WORK ORDER: Each entry below must be given again word for word, with no pictures.

RECORDS FOR THE EXERCISE:
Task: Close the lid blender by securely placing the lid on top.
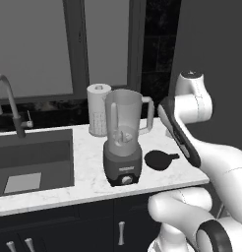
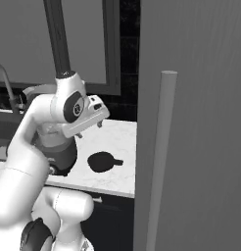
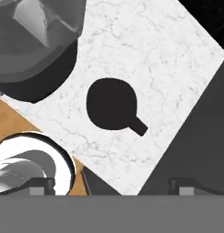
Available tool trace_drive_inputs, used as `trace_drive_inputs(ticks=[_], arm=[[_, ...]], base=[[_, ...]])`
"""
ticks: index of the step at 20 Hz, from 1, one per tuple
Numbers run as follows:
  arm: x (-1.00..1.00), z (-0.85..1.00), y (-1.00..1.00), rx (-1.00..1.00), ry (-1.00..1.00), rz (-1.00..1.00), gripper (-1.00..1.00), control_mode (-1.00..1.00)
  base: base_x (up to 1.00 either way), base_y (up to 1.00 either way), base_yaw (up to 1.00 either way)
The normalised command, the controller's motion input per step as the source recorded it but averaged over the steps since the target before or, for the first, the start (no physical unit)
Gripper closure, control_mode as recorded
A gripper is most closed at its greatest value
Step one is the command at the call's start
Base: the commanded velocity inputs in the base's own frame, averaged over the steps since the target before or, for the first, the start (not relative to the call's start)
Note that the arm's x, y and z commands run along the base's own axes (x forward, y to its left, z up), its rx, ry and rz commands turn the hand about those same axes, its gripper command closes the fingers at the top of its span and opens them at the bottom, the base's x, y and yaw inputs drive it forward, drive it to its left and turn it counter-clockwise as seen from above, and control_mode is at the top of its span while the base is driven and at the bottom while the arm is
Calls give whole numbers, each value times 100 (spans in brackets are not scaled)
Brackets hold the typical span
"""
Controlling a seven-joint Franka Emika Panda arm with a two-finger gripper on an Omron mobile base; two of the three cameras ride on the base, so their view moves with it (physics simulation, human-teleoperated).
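The flat round black lid (image 3: 111, 103) is seen on the white marble surface (image 3: 177, 59) beside the translucent grey blender (image 1: 124, 138) (jaws parted, empty), where a shallow pinch could be lost.

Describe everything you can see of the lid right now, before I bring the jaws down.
The lid is a small, flat, matte black disc with a short tab on one side. It lies flat on the white marbled counter, to the right of the blender and clear of its base, with the tab pointing away from the blender toward the counter's right end. Nothing touches it but the counter. It is not yet on the jar, whose mouth is open.
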Motion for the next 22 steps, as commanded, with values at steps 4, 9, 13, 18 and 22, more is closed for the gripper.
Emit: trace_drive_inputs(ticks=[4, 9, 13, 18, 22], arm=[[0, -48, -15, -4, 19, 30, -100, -100], [0, -51, -33, -1, 14, 31, -100, -100], [0, -58, -21, -2, 9, 28, -100, -100], [0, -48, -3, -4, 1, 18, -100, -100], [0, -26, -1, 0, -2, 13, -100, -100]], base=[[0, 0, 0], [0, 0, 0], [0, 0, 0], [0, 0, 0], [0, 0, 0]])
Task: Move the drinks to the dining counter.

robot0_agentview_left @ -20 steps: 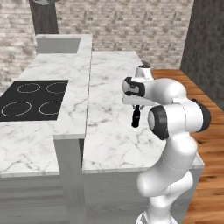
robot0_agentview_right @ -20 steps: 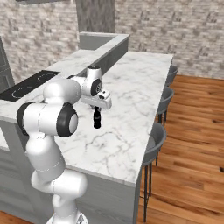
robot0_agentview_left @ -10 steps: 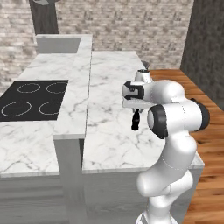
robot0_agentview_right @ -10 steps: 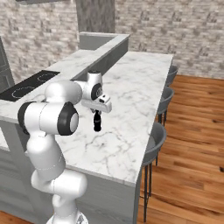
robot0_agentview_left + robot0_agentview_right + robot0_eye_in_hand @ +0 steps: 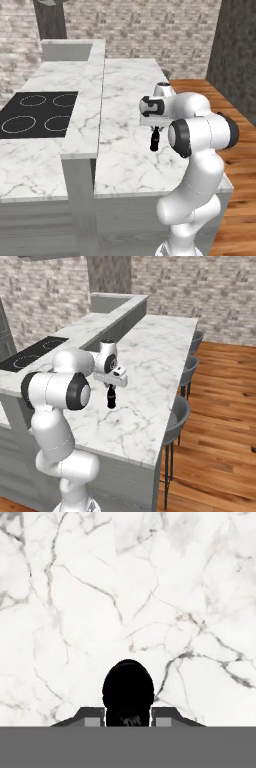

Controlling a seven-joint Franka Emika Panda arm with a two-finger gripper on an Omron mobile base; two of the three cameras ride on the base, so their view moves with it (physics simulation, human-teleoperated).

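Observation:
A small glossy black bottle hangs upright from my gripper, which is shut on its narrow neck. Its base is at or just above the white veined dining counter, near the front half of the top. In the hand view the bottle is seen from above, dark and round, between my two fingertips, with the marble of the dining counter behind it. Whether the bottle's base touches the marble I cannot tell.
A raised marble ledge runs along the counter's left side, with a black cooktop on the lower worktop beyond it. Grey stools line the counter's right edge above a wooden floor. A brick wall stands at the back.
The gripper has come down toward the counter top with the black bottle still in it. The base and the rest of the scene have stayed put.

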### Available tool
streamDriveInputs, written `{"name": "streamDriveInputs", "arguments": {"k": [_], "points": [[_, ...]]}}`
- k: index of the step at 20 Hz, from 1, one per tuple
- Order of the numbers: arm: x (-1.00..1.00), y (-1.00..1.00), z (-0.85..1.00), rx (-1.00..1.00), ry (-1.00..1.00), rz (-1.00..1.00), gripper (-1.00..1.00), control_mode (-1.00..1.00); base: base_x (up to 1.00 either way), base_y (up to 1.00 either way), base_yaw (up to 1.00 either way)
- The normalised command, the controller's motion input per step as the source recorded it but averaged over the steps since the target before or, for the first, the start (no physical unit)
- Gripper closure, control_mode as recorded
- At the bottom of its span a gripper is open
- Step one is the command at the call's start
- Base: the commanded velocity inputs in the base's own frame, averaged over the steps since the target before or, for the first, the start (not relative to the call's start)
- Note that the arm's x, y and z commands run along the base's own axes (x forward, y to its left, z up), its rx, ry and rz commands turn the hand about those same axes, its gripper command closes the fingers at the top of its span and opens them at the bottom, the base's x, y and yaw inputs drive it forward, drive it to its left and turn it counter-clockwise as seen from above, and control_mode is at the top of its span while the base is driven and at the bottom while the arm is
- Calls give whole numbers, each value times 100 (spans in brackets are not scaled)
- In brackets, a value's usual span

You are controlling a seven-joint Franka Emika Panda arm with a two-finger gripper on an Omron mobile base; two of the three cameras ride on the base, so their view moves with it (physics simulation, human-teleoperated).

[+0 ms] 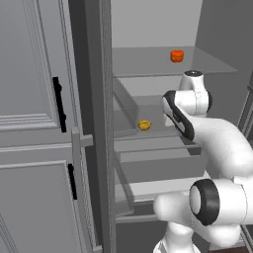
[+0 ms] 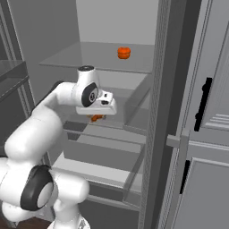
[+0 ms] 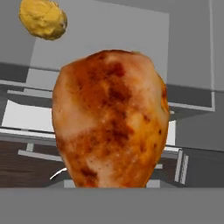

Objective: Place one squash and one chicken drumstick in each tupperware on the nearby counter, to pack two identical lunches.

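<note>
The chicken drumstick (image 3: 111, 120), browned and mottled orange, stands close before the hand camera, its narrow end down at the bottom where the fingers would be. In the right base view a bit of the same orange-brown meat (image 2: 95, 118) peeps out just under the gripper (image 2: 99, 112), inside the open fridge. The fingers themselves are hidden by the meat, so I cannot tell for sure how they stand; the drumstick appears to sit between them.

The hand view also shows a lumpy yellow piece of food (image 3: 43, 18) at the upper left, apart from the drumstick. The left base view shows it (image 1: 144, 125) lying on a grey fridge shelf (image 1: 148, 106), with the arm's wrist just to its right. Both base views show a small orange squash (image 1: 177, 56) on the upper glass shelf (image 2: 89, 56), well above the gripper.

No writing or labels can be read anywhere.

The fridge interior is plain grey, with drawers (image 1: 158, 168) below. Grey panelled cabinet doors with black handles (image 1: 59, 104) stand beside it.
</note>
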Motion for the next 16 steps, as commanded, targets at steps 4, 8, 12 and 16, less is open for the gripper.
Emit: {"name": "streamDriveInputs", "arguments": {"k": [4,8,12,16], "points": [[-100,0,-1,2,-16,14,100,-100,0,0,0],[-100,2,8,0,-15,17,100,-100,0,0,0],[-100,24,6,0,-6,15,100,-100,0,0,0],[-81,28,1,0,0,6,100,-100,0,0,0]]}}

RESULT FOR THIS TASK:
Task: Close the lid blender by securely placing the lid on top.
Available tool trace_drive_inputs, used as `trace_drive_inputs(ticks=[_], arm=[[_, ...]], base=[[_, ...]])`
"""
ticks: index of the step at 20 Hz, from 1, one per tuple
Numbers run as follows:
  arm: x (-1.00..1.00), z (-0.85..1.00), y (-1.00..1.00), rx (-1.00..1.00), ry (-1.00..1.00), rz (-1.00..1.00), gripper (-1.00..1.00), control_mode (-1.00..1.00)
  base: base_x (up to 1.00 either way), base_y (up to 1.00 either way), base_yaw (up to 1.00 either way)
The normalised command, the controller's motion input per step as the source recorded it but averaged over the steps since the target before or, for the first, the start (no physical unit)
Gripper closure, control_mode as recorded
A gripper is most closed at its greatest value
Step one is the command at the call's start
Base: the commanded velocity inputs in the base's own frame, averaged over the steps since the target before or, for the first, the start (not relative to the call's start)
Note that the arm's x, y and z commands run along the base's own axes (x forward, y to its left, z up), its rx, ry and rz commands turn the hand about those same axes, its gripper command closes the fingers at the top of its span and opens them at the bottom, the base's x, y and yaw inputs drive it forward, drive it to its left and turn it counter-clockwise as seen from above, and control_mode is at the top of its span while the base is driven and at the bottom while the arm is
Calls give whole numbers, each value times 100 (spans in brackets are not scaled)
Brackets hold the typical span
"""
Controlling a seven-joint Franka Emika Panda arm with a two-finger gripper on an Omron mobile base; two of the three cameras ride on the base, so their view moves with it (physics simulation, human-teleoperated).
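The flat round black lid (image 3: 111, 103) is seen on the white marble surface (image 3: 177, 59) beside the translucent grey blender (image 1: 124, 138) (jaws parted, empty), where a shallow pinch could be lost.

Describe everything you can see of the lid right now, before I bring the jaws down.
The lid is a small, flat, matte black disc with a short tab on one side. It lies flat on the white marbled counter, to the right of the blender and clear of its base, with the tab pointing away from the blender toward the counter's right end. Nothing touches it but the counter. It is not yet on the jar, whose mouth is open.
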Motion for the next 22 steps, as commanded, with values at steps 4, 9, 13, 18 and 22, more is closed for the gripper.
Emit: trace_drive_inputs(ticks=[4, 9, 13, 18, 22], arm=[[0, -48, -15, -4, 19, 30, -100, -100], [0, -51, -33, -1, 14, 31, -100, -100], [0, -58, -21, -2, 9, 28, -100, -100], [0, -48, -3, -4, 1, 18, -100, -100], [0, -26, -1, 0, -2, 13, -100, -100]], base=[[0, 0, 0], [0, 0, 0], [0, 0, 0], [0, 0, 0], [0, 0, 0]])
Task: Move the drinks to the dining counter.

robot0_agentview_left @ -20 steps: 
robot0_agentview_right @ -20 steps: 
robot0_agentview_left @ -10 steps: 
robot0_agentview_right @ -10 steps: 
robot0_agentview_left + robot0_agentview_right + robot0_eye_in_hand @ +0 steps: 

Controlling a seven-joint Franka Emika Panda arm with a two-finger gripper on an Omron mobile base; two of the three cameras ride on the base, so their view moves with it (physics simulation, human-teleoperated).

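Observation:
A small glossy black bottle hangs upright from my gripper, which is shut on its narrow neck. Its base is at or just above the white veined dining counter, near the front half of the top. In the hand view the bottle is seen from above, dark and round, between my two fingertips, with the marble of the dining counter behind it. Whether the bottle's base touches the marble I cannot tell.
A raised marble ledge runs along the counter's left side, with a black cooktop on the lower worktop beyond it. Grey stools line the counter's right edge above a wooden floor. A brick wall stands at the back.
The gripper has come down toward the counter top with the black bottle still in it. The base and the rest of the scene have stayed put.
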
### Available tool
streamDriveInputs, written `{"name": "streamDriveInputs", "arguments": {"k": [_], "points": [[_, ...]]}}`
- k: index of the step at 20 Hz, from 1, one per tuple
- Order of the numbers: arm: x (-1.00..1.00), y (-1.00..1.00), z (-0.85..1.00), rx (-1.00..1.00), ry (-1.00..1.00), rz (-1.00..1.00), gripper (-1.00..1.00), control_mode (-1.00..1.00); base: base_x (up to 1.00 either way), base_y (up to 1.00 either way), base_yaw (up to 1.00 either way)
- The normalised command, the controller's motion input per step as the source recorded it but averaged over the steps since the target before or, for the first, the start (no physical unit)
- Gripper closure, control_mode as recorded
- At the bottom of its span a gripper is open
- Step one is the command at the call's start
- Base: the commanded velocity inputs in the base's own frame, averaged over the steps since the target before or, for the first, the start (not relative to the call's start)
- Note that the arm's x, y and z commands run along the base's own axes (x forward, y to its left, z up), its rx, ry and rz commands turn the hand about those same axes, its gripper command closes the fingers at the top of its span and opens them at the bottom, the base's x, y and yaw inputs drive it forward, drive it to its left and turn it counter-clockwise as seen from above, and control_mode is at the top of its span while the base is driven and at the bottom while the arm is
- Calls give whole numbers, each value times 100 (spans in brackets are not scaled)
- In brackets, a value's usual span

You are controlling a seven-joint Franka Emika Panda arm with a two-finger gripper on an Omron mobile base; two of the three cameras ride on the base, so their view moves with it (physics simulation, human-teleoperated).

[+0 ms] 
[+0 ms] 
[+0 ms] 

Objective: Place one squash and one chicken drumstick in each tupperware on the nearby counter, to pack two identical lunches.

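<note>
The chicken drumstick (image 3: 111, 120), browned and mottled orange, stands close before the hand camera, its narrow end down at the bottom where the fingers would be. In the right base view a bit of the same orange-brown meat (image 2: 95, 118) peeps out just under the gripper (image 2: 99, 112), inside the open fridge. The fingers themselves are hidden by the meat, so I cannot tell for sure how they stand; the drumstick appears to sit between them.

The hand view also shows a lumpy yellow piece of food (image 3: 43, 18) at the upper left, apart from the drumstick. The left base view shows it (image 1: 144, 125) lying on a grey fridge shelf (image 1: 148, 106), with the arm's wrist just to its right. Both base views show a small orange squash (image 1: 177, 56) on the upper glass shelf (image 2: 89, 56), well above the gripper.

No writing or labels can be read anywhere.

The fridge interior is plain grey, with drawers (image 1: 158, 168) below. Grey panelled cabinet doors with black handles (image 1: 59, 104) stand beside it.
</note>
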Motion for the next 16 steps, as commanded, targets at steps 4, 8, 12 and 16, less is open for the gripper.
Emit: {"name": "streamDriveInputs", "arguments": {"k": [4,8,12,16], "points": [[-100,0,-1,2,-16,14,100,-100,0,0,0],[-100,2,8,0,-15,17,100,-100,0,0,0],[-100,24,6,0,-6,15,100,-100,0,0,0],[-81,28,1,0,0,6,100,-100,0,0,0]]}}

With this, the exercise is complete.